TRAFFIC NOISE: An estimated 80 percent of the goods exchanged in global markets are transported across the ocean, and sound produced by transatlantic ships, industrial fishing operations, oil rigs, speed boats, and many other man-made machines and activities, overlay the original marine soundscape. Photo by Studio Concept / Shutterstock.

Our restricted ability to hear natural underwater sounds and the increasing volume of the man-made noise that drowns them out has motivated the creation last year of UN Ocean Decade Research Programme on the Maritime Acoustic Environment (UN-MAE), a new effort to measure and understand physical, biological, and anthropogenic manifestations of sound in the ocean, both in specific geographical regions and across the planet. Under its guise, scientists such as Spence and her collaborator Thomas Weber, a program officer focused on ocean acoustics in the Office of Naval Research, are studying how different sounds correlate, and what they say about the larger symphony underwater.
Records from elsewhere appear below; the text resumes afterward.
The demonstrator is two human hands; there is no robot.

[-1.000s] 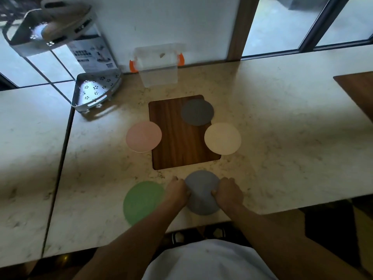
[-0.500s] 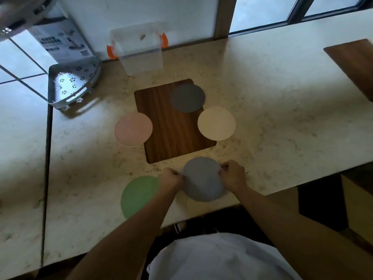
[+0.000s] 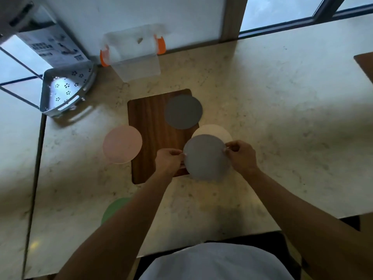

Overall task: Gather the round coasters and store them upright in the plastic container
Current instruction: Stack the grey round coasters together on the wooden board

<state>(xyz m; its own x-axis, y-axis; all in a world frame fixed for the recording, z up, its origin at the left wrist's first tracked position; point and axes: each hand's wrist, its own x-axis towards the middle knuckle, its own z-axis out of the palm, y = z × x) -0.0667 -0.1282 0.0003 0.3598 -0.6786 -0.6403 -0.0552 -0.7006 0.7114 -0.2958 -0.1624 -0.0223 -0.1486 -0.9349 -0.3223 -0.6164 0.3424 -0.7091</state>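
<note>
Coasters are the business, and one grey coaster [image 3: 205, 157] is pinched between both hands: the left hand [image 3: 169, 161] grips its left edge with fingers [image 3: 175, 152] curled closed on the rim, and the right hand [image 3: 241, 156] grips the opposite edge the same way, fingers [image 3: 232, 147] folded tight on it. Held roughly flat, the disc overlaps the near right corner of the wooden board [image 3: 149, 138] and covers part of the cream coaster [image 3: 214, 130], which lies on the surface [image 3: 282, 118] just right of the board. Whether the grey disc touches the cream one cannot be told.

Farther out, a darker grey coaster [image 3: 183, 112] lies flat on the far right part of the board, its edge hanging slightly past the board's side. The pink coaster [image 3: 122, 144] lies flat against the board's left edge, on the stone. Nearer the person, the green coaster [image 3: 113, 209] lies flat on the surface, partly hidden by the left forearm.

At the far edge, against the wall, stands the clear plastic container [image 3: 137, 57] with orange clips; it is blurred, and no coaster shows inside it. To its left sits a perforated metal corner rack [image 3: 66, 91], with a printed box [image 3: 52, 47] behind that.
</note>
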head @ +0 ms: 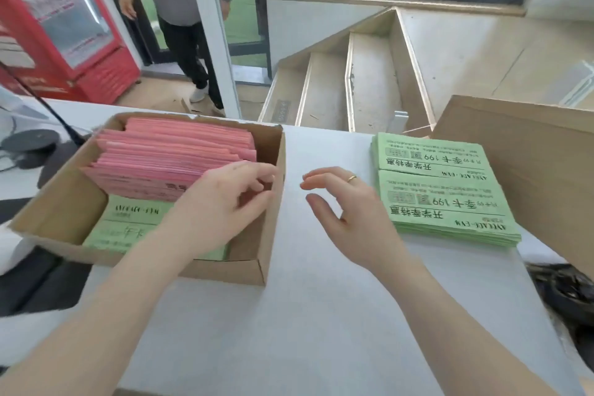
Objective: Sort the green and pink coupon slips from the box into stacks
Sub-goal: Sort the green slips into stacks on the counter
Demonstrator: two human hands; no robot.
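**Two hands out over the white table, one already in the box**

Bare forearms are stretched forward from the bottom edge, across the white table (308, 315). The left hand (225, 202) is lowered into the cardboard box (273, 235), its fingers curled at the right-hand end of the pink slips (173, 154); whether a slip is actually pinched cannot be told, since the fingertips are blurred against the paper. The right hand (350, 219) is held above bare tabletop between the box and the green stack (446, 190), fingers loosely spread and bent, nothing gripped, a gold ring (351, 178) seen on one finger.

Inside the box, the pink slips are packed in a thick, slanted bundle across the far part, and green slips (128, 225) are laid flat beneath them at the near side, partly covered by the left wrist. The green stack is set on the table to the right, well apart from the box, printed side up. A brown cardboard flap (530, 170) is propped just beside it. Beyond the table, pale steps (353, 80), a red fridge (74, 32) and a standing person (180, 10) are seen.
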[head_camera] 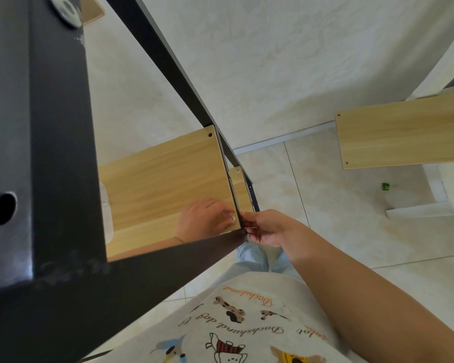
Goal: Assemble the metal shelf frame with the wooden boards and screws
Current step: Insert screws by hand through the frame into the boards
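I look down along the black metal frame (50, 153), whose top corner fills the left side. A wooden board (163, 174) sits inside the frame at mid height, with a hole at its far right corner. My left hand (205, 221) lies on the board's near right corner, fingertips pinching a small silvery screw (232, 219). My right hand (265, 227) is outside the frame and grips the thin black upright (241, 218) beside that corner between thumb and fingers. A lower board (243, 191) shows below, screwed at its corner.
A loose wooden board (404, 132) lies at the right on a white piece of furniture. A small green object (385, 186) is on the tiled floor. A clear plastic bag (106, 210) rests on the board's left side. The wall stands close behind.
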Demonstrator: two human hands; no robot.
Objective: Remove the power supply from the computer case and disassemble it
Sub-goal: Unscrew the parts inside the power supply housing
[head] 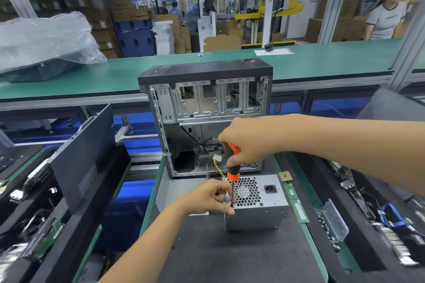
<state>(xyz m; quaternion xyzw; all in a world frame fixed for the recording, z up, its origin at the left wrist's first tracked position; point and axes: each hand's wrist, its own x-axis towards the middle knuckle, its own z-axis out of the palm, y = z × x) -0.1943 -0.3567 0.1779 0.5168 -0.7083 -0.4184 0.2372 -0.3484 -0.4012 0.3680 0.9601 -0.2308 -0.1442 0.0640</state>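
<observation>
Power supply (pixel 257 200) on dark mat (pixel 230 250), factory floor.

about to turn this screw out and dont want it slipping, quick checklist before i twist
1. Power supply out of the computer case and on the mat: ok.
2. Screwdriver tip on the corner screw: looks seated, cannot tell if engaged.
3. Right hand grips the handle: ok.
4. Left hand pinches at the tip to steady it: ok.
5. Shaft close to upright: ok.
6. Other cover screws already out: cannot tell.
</observation>
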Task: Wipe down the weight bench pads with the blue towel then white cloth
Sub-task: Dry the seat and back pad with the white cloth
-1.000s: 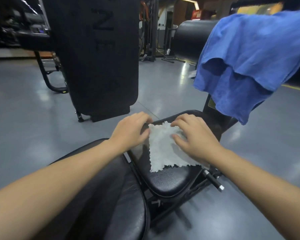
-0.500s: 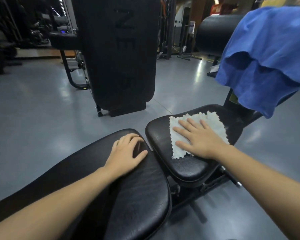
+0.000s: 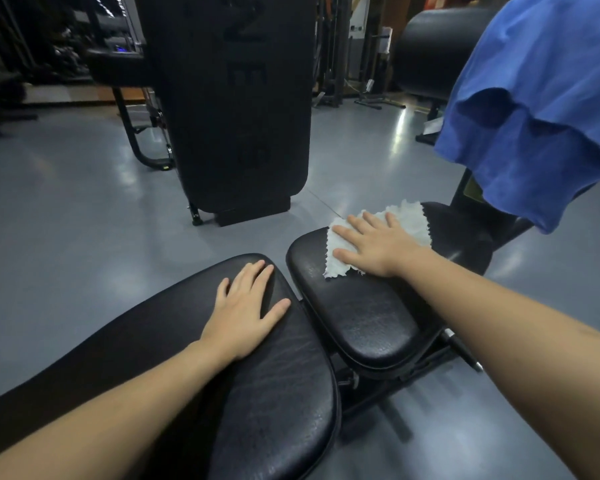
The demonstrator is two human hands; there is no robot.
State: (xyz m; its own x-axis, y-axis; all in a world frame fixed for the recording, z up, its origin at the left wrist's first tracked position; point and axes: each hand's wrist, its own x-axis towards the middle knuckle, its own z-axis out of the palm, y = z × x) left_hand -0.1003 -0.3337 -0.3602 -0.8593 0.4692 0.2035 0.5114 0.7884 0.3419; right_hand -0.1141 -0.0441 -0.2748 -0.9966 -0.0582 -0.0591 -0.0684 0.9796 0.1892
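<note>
A white cloth [image 3: 409, 220] with jagged edges lies flat on the small black seat pad [image 3: 368, 317] of the weight bench. My right hand [image 3: 378, 245] presses on the cloth with straight, spread fingers. My left hand [image 3: 246, 310] rests flat on the far end of the long black back pad [image 3: 278, 393], holding nothing. The blue towel [image 3: 541, 109] hangs draped over something at the upper right, above and beyond the seat pad.
A tall black machine shroud [image 3: 236, 109] stands on the grey floor just beyond the bench. A rounded black pad [image 3: 433, 53] sits behind the towel. The bench frame and an adjuster pin [image 3: 461, 351] stick out under the seat pad. More gym equipment fills the dark background.
My left hand let go of the cloth and moved back onto the long pad. My right hand flattened on the cloth and slid it toward the seat pad's far left edge.
</note>
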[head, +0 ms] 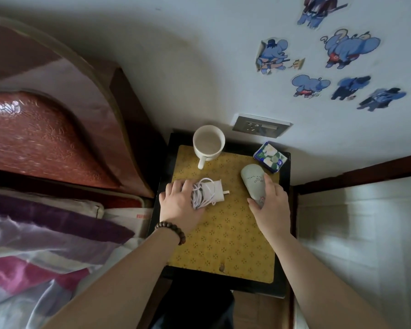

The program has brought together biologists, physicists, data scientists, pollution experts, climate scholars, and oceanographers into interdisciplinary working groups that use sound to analyze, evaluate, and predict ocean-life systems. Their scientific investigation will prioritize marine pollution, ecosystem restoration, and the study of the oceans in this era of climate change. “I think that we can do a much better job of integrating the science of sound and the understanding of soundscape into ocean science,” says Weber.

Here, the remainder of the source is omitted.